The squalene synthase inhibitor according to 5. 20. The squalene synthase inhibitor according to claim 15, wherein X ′ is an alkyl group having a hydrogen atom capable of deprotonation and substituted with an optionally substituted heterocyclic residue. 21. A heterocyclic residue is represented by: 21. The squalene synthase inhibitor according to claim 20. 22. The squalene synthase inhibitor according to claim 19, wherein the alkyl group is a linear alkyl group having 1 to 4 carbon atoms. 23. An aromatic heterocycle represented by ring A is: The squalene synthase inhibitor according to claim 15. 24. The squalene synthase inhibitor according to claim 15, wherein the substituent on the ring J ′ is oxo or thioxo. 25. A condensed ring consisting of ring A and ring J ′ is represented by: The squalene synthase inhibitor according to claim 15. 26. The formula: [Wherein R ₁ is hydrogen or an optionally substituted hydrocarbon group, and R ₂ is hydrogen, an optionally substituted alkyl group, an optionally substituted phenyl group or an optionally substituted aromatic group] A heterocyclic group, X ₁ is a bond or a divalent atom chain, Y is a carboxyl group which may be esterified, a carbamoyl group which may be substituted, a hydroxyl group which may be substituted, a substituted group An optionally substituted heterocyclic residue having an optionally substituted amino group or a deprotonable hydrogen atom, ring A is an optionally substituted benzene ring or an optionally substituted aromatic heterocycle the, Z ₃ is = N -, - (indicating the R ₇ is hydrogen, an alkyl group or an acyl _{group), - - N (R 7} ) S (O) q - (q is 0, 1
Or 2), —CH ₂ — or —O—, and G is O
Or S is shown.

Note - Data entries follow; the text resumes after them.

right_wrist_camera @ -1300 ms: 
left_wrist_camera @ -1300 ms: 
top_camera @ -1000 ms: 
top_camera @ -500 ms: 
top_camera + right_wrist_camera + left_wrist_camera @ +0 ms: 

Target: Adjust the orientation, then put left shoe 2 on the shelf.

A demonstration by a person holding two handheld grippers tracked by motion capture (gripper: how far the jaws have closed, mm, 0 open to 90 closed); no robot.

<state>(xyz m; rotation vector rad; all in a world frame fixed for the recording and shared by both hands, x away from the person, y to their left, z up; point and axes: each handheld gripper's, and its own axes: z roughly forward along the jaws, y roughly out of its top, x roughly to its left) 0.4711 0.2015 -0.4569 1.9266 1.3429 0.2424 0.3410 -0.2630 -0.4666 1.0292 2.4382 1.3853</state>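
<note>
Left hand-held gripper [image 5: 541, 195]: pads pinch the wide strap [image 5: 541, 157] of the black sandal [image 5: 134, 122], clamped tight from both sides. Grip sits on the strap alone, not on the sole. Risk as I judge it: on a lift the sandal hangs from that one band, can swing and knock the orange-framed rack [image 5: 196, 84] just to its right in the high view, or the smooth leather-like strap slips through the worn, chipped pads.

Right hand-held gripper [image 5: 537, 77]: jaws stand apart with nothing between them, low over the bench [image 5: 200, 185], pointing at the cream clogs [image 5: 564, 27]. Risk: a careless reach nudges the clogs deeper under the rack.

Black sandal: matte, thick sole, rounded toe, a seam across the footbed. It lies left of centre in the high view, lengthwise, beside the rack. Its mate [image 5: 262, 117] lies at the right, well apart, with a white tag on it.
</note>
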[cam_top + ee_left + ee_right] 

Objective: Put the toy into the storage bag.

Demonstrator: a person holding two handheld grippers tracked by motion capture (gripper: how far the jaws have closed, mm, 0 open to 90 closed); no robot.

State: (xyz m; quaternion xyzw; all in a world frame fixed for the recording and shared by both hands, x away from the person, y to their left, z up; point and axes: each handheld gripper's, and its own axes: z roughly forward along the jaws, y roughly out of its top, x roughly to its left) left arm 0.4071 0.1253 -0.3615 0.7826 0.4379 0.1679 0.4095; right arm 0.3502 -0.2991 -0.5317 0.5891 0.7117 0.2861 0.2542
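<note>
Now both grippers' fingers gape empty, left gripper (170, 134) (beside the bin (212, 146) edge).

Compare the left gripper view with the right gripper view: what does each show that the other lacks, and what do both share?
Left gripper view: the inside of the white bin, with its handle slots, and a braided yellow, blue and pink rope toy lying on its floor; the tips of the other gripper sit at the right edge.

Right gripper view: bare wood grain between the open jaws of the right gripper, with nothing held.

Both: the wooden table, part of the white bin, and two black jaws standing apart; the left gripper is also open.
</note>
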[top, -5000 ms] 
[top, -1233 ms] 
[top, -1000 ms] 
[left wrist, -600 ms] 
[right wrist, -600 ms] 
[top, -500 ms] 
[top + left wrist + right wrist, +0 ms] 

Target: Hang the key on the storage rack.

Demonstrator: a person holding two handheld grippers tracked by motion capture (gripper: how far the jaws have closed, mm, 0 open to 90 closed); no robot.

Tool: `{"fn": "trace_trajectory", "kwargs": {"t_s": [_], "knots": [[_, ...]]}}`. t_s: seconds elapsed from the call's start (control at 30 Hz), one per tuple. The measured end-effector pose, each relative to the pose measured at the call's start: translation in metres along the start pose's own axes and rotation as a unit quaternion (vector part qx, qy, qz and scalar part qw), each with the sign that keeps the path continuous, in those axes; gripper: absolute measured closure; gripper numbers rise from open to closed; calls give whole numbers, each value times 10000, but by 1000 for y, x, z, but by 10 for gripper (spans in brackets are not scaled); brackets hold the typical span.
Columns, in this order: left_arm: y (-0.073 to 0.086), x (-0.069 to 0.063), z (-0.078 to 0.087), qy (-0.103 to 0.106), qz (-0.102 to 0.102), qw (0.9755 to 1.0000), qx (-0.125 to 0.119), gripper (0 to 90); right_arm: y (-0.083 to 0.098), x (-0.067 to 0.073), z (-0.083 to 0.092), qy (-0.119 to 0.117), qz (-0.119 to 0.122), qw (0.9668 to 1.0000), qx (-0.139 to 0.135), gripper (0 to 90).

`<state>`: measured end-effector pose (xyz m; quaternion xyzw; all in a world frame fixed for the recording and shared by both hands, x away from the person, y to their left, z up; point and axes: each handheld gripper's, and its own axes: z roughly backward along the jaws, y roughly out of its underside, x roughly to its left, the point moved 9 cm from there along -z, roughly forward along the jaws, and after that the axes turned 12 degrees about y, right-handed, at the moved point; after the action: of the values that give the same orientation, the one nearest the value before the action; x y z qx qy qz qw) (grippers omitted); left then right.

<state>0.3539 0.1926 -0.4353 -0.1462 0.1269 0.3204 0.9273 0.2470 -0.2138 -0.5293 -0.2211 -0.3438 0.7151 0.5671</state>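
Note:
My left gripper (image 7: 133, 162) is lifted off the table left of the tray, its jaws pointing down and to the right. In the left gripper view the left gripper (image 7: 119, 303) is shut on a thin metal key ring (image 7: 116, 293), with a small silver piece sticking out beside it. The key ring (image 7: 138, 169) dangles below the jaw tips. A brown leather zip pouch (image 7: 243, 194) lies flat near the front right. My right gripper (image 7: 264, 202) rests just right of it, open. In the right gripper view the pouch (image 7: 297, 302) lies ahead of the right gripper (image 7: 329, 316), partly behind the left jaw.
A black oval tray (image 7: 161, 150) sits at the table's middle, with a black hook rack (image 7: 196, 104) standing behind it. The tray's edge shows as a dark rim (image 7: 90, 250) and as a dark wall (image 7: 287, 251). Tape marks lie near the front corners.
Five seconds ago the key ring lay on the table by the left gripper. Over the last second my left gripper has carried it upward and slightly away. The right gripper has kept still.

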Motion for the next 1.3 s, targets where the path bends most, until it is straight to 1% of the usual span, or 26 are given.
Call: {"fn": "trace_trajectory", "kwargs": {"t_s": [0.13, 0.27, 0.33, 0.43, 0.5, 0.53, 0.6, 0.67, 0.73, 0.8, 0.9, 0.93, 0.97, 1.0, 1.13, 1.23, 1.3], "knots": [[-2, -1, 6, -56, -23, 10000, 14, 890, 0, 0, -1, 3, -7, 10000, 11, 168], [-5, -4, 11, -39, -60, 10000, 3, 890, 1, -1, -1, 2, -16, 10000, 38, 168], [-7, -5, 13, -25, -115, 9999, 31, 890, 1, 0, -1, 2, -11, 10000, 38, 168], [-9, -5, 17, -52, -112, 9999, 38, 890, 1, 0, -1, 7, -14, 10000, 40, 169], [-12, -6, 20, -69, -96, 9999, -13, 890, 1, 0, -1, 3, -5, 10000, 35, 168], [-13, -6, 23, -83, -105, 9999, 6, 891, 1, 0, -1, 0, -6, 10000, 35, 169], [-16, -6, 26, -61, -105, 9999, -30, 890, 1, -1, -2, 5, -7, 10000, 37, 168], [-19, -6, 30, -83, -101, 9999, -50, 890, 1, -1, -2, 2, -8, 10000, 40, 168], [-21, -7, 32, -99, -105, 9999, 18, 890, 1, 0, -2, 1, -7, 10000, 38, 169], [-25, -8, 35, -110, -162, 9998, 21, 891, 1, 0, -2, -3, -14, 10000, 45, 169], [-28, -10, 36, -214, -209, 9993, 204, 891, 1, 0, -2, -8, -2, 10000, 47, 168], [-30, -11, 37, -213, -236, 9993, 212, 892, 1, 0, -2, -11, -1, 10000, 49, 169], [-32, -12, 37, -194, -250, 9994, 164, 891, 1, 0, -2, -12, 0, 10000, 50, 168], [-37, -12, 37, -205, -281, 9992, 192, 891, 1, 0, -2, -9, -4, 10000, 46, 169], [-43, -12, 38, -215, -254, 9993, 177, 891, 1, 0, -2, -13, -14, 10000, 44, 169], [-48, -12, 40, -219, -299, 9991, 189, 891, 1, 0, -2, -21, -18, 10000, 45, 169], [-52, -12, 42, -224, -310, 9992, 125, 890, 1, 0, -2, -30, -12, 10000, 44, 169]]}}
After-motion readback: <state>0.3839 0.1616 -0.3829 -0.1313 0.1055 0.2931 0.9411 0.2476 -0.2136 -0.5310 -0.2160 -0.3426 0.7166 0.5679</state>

The broken line portion represents a double bond when Z ₃ is = N-, and a single bond when Z ₃ is other than = N-. However, Z ₃ is −
16. The squalene synthase inhibitor according to claim 15, which comprises a compound represented by the formula O, which is O-, and G is S when ring A is an optionally substituted benzene ring. 27. The squalene synthase inhibitor according to claim 26, wherein Z ₃ is S (O) _q (q represents 0, 1 or 2).